Colombian President Álvaro Uribe Monday denied having ordered the
wiretapping of opposition congressmen, Supreme Court magistrates and
journalists. He says he also is a victim of the growing scandal
involving the country’s intelligence service DAS.
Uribe, in a written statement to RCN Radio, said he was “deeply hurt” by what happened in the state intelligence agency and repeated the government position that those who performed illegal recordings of people critical of the government form “a mafia group that hurts the Colombian Democracy, freedom, the country and the government itself.”
The president vehimently denies being behind the illegal wiretaps. “I have never given a single order to monitor the private lives of individuals. I am a honest man who plays fair with his opponents and does not cheat.
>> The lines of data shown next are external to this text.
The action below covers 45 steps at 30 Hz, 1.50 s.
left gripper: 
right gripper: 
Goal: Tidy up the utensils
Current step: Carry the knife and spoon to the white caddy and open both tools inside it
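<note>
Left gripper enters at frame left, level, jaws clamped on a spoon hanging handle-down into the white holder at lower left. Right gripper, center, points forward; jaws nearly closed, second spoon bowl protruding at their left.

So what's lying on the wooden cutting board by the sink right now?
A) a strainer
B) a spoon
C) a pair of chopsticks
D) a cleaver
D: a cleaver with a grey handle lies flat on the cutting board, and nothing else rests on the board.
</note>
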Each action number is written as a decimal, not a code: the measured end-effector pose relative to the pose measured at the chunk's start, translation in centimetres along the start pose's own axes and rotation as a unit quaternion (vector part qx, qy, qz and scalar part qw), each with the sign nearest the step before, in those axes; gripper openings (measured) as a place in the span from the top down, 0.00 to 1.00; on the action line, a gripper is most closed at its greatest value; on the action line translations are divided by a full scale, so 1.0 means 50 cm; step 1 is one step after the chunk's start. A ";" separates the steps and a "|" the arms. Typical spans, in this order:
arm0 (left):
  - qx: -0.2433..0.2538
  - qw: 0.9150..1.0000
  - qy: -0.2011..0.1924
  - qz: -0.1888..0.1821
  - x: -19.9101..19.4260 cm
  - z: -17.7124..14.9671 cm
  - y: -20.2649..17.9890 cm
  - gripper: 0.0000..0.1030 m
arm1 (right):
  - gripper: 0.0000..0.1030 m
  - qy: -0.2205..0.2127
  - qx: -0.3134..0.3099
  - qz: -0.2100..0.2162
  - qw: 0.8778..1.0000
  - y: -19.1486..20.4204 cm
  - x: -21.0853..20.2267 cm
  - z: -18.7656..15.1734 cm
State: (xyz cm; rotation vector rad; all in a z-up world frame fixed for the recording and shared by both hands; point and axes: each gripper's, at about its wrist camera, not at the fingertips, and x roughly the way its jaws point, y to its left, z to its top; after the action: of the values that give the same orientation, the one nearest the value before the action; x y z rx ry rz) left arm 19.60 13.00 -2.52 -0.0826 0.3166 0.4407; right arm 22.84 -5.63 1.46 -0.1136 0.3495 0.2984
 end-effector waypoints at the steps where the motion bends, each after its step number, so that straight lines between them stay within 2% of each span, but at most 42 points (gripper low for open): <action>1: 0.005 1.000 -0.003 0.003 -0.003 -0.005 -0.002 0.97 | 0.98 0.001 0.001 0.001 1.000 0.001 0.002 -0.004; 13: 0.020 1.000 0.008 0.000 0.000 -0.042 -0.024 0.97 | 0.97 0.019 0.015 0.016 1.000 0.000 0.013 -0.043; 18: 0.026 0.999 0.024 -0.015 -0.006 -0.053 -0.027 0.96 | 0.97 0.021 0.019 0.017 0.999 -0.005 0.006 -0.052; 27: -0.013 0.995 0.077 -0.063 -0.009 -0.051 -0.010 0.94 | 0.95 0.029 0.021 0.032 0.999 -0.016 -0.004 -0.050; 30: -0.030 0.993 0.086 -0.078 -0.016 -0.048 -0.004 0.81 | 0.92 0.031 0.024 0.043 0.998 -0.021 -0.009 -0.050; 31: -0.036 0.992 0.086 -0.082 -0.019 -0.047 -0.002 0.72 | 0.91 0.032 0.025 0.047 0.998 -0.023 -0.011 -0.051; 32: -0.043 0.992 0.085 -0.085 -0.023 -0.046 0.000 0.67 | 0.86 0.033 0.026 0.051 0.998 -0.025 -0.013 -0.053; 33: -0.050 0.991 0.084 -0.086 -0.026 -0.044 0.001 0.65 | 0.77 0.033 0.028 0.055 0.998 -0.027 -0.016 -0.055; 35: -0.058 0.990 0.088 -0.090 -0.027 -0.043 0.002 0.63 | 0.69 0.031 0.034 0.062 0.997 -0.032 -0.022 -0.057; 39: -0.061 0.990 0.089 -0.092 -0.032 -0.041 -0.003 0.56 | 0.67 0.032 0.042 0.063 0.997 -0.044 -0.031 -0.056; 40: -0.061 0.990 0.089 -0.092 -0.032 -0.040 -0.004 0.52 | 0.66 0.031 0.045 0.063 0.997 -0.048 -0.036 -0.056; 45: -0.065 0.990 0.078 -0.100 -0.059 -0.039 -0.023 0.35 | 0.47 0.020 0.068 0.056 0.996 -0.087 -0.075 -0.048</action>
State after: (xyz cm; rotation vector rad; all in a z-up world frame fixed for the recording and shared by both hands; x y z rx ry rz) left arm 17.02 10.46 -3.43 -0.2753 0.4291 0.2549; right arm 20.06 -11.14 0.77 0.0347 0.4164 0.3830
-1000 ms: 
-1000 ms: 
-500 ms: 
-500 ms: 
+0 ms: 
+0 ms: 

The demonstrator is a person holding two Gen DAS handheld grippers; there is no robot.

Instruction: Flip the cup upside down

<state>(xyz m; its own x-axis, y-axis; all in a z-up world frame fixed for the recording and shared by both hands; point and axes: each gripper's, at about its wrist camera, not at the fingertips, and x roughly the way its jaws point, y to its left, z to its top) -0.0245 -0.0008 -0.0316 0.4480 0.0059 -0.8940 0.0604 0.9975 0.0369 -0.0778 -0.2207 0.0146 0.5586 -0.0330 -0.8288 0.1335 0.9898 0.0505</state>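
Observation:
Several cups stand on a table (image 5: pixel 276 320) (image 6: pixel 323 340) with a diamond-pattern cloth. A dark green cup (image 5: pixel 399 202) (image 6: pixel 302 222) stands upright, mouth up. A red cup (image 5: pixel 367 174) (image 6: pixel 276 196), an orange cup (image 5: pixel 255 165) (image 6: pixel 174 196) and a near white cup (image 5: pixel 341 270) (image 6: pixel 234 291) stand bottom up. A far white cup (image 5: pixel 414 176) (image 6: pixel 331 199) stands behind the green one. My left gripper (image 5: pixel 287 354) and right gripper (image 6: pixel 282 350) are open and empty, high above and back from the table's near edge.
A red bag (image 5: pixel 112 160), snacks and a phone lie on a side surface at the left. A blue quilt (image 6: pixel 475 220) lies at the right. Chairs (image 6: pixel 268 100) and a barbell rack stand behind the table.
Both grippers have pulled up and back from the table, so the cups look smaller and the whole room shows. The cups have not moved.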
Those who know me know that I didn’t work in this way,”
The President refuses being interviewed about the matter, RCN says.
The DAS got involved in a huge scandal after weekly Semana Saturday revealed that investigators of the service were illegally wiretapping magistrates involved in the investigations of congressmen with ties to death squads, directors of media who are relatively critical of the Uribe administration and opposition lawmakers.
The service’s deputy counterintelligence director was sacked Sunday and DAS director Felipe Muñoz announced more heads would roll.
It is not the first time the DAS is involved in a scandal. The former director was forced to leave office less than half a year ago after the service was spying on opposition senator Gustavo Petro. Her predecessor is currently in jail for alleged ties to paramilitary death squads.